#### [EXERCISE DETAILS]
Replicate the data exactly, every line included.

#### [COLLECTED DATA]
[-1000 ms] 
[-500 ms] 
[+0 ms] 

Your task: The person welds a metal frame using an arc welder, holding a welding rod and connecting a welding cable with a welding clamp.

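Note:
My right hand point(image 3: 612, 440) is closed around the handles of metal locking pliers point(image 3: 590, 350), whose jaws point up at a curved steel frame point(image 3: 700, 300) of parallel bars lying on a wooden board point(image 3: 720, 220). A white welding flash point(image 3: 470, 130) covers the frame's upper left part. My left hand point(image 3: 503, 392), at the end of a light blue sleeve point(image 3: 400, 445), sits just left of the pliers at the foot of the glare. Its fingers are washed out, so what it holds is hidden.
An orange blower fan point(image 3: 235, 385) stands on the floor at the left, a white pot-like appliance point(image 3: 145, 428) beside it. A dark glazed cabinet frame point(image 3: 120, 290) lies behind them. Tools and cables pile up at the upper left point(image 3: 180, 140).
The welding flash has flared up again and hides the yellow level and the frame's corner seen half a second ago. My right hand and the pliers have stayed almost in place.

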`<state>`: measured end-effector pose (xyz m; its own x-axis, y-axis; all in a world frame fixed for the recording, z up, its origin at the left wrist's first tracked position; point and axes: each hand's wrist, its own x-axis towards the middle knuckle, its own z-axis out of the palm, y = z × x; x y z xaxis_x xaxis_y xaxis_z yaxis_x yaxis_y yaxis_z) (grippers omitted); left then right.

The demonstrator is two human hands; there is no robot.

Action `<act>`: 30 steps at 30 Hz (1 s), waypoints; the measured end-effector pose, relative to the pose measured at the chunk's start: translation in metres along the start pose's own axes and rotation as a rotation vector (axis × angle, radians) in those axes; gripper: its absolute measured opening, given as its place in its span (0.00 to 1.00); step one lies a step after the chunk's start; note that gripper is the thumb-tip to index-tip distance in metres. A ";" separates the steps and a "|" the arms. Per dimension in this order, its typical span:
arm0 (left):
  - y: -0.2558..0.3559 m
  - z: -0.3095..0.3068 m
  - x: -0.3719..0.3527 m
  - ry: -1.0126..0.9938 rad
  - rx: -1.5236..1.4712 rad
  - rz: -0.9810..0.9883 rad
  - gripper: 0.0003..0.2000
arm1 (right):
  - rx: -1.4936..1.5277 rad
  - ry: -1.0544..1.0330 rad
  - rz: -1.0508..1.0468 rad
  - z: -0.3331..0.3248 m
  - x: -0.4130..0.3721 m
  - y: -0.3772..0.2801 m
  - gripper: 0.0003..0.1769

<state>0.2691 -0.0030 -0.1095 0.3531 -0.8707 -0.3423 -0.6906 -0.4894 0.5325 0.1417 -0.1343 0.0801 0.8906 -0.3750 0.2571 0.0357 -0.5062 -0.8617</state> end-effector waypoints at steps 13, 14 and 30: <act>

#### [WRITTEN ANSWER]
[-1000 ms] 
[-500 ms] 
[+0 ms] 

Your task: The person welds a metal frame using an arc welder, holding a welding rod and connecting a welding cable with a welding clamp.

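Note:
My right hand point(image 3: 612, 440) is closed around the handles of metal locking pliers point(image 3: 590, 350), whose jaws point up at a curved steel frame point(image 3: 700, 300) of parallel bars lying on a wooden board point(image 3: 720, 220). A white welding flash point(image 3: 470, 130) covers the frame's upper left part. My left hand point(image 3: 503, 392), at the end of a light blue sleeve point(image 3: 400, 445), sits just left of the pliers at the foot of the glare. Its fingers are washed out, so what it holds is hidden.
An orange blower fan point(image 3: 235, 385) stands on the floor at the left, a white pot-like appliance point(image 3: 145, 428) beside it. A dark glazed cabinet frame point(image 3: 120, 290) lies behind them. Tools and cables pile up at the upper left point(image 3: 180, 140).
The welding flash has flared up again and hides the yellow level and the frame's corner seen half a second ago. My right hand and the pliers have stayed almost in place.
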
`<state>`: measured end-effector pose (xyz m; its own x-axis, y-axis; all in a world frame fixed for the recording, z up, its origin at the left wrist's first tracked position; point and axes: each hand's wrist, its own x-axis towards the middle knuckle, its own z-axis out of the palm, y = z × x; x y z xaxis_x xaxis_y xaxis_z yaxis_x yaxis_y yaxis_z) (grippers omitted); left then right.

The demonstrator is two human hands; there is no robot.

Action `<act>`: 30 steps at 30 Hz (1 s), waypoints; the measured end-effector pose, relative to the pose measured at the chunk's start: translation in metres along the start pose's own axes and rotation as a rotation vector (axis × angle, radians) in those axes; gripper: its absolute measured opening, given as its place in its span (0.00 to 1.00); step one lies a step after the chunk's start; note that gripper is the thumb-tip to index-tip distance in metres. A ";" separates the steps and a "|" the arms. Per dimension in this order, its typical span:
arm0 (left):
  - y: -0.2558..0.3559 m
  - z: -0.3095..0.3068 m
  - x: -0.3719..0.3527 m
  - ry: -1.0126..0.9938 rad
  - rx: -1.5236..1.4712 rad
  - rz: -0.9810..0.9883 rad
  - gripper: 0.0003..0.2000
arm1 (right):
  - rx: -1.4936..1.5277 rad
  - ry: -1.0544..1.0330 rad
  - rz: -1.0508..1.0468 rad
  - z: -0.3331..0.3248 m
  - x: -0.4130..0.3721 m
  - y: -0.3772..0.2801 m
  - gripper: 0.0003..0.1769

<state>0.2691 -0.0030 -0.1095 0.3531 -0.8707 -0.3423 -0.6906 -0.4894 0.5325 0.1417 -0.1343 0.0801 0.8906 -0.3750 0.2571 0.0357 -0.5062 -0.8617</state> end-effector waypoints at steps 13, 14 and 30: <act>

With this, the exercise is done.